Our key forecasts and trends

By the end of 2021, we expect a record global oil products and liquid fuels deficit of 2.8 MMbpd based on the demand of 97.6 MMbpd and supply of 94.8 MMbpd. In 2020, the supply surplus was 3 MMbpd based on the supply of 93 MMbpd and the demand of 90 MMbpd. At the end of 2022, we expect a small surplus, with supply at 101.8 MMbpd and demand at 101.2 MMbpd. Our expectations are also reflected in the latest forecasts of OPEC+ according to the group’s projections 55% of the remaining idle oil supply will be released to the market through September 2022. The OPEC+ agreed on September 1 to continue a policy of phasing out production reductions by adding 400,000 bpd to the market from September to the year-end.

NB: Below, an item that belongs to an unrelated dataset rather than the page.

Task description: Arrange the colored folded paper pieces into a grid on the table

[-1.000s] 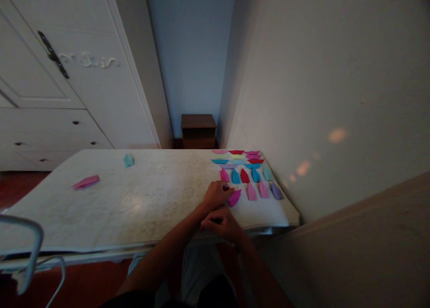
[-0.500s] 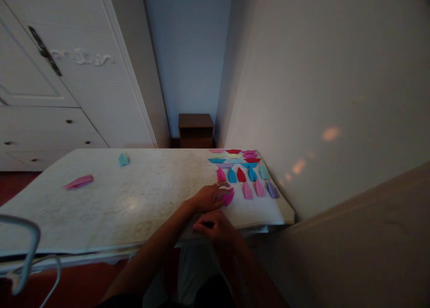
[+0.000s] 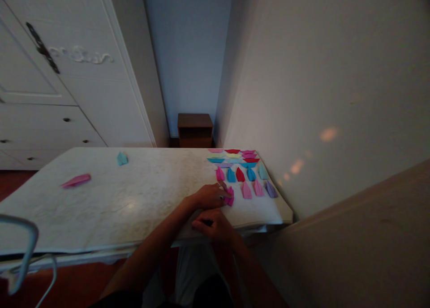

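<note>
My left hand is on the table with its fingers bent over a magenta folded paper piece, one finger lying across its top. My right hand rests loosely curled at the table's front edge, below the left one; nothing shows in it. Just beyond the fingers is a row of folded paper pieces, among them a pink one, a blue one and a red one. Right of the magenta piece lie two light pink ones and a purple one.
Several flat, boat-shaped folded papers lie in rows at the table's far right corner. On the left part of the white table are a pink folded paper and a teal one. A wall borders the right side.
The magenta piece under my left hand has changed from a pointed outline to a more crumpled-looking one, and a finger has come down across it. My right hand has hardly moved.
</note>
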`<state>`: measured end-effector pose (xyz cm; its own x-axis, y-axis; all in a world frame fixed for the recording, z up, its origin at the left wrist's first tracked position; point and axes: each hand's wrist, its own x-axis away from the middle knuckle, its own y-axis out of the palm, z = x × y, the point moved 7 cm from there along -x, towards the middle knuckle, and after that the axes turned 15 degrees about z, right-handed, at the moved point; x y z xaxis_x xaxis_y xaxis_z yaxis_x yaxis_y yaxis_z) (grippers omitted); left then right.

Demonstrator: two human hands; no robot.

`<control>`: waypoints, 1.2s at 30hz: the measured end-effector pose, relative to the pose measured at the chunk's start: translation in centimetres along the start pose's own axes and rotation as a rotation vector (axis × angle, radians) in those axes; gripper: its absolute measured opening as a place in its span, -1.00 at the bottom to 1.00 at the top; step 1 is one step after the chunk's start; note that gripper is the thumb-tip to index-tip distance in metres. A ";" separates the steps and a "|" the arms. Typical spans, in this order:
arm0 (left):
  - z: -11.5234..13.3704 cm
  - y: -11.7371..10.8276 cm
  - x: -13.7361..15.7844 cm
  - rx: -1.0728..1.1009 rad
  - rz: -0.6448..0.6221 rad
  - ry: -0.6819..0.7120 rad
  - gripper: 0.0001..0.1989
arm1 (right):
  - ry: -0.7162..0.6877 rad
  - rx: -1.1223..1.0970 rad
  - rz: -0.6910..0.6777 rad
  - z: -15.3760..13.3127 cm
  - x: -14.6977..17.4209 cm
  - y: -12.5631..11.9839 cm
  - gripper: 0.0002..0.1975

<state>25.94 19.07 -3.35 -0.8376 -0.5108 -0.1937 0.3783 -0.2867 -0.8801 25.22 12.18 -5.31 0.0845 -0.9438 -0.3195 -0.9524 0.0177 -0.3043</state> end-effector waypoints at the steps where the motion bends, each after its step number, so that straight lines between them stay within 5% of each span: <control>1: 0.0 0.1 -0.1 -0.014 0.007 -0.005 -0.66 | -0.004 0.002 0.009 -0.1 0.0 -0.1 -0.69; 18: -0.3 1.4 -1.4 -0.074 0.107 -0.037 -0.61 | 0.001 0.005 0.068 -0.3 -0.2 -0.6 -0.71; 26: -0.8 1.4 -0.9 -0.008 0.171 -0.073 -0.38 | 0.002 0.017 0.060 -0.2 0.0 -0.4 -0.71; 36: -2.7 -1.2 4.0 0.140 0.351 -0.199 -0.56 | 0.057 0.053 0.063 0.4 -0.2 -0.6 -0.70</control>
<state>21.07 19.61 -4.21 -0.5611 -0.7395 -0.3719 0.6887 -0.1678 -0.7054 25.86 12.46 -5.44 0.0066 -0.9574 -0.2888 -0.9384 0.0938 -0.3325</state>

We expect the oil price to pick up on average by 65% y-o-y in 2021 and remain flat in 2022.

The end of 1H21 and the beginning of July 2021 saw the peak of the demand growth (as of July 6, 2021, the price was $77.53/bbl), with a new high ($80+/bbl) expected in 4Q21.

Therefore, we expect a global liquid hydrocarbons deficit of more than 1.2 MMbpd next quarter and a global inventory drawdown of 37 MMbbl, a drop in Iranian exports to 1 MMbpd instead of 2 MMbpd and even lower in the event of tougher sanctions against Teheran. Further restrictions would drive oil prices higher.

At the end of 2022, the global market is seen to balance, leading to higher supply. We expect a small supply surplus of 0.6 MMbpd. However, the average oil price in 2021 and 2022 won’t change materially and will stand at $70-71/bbl, according to our projections.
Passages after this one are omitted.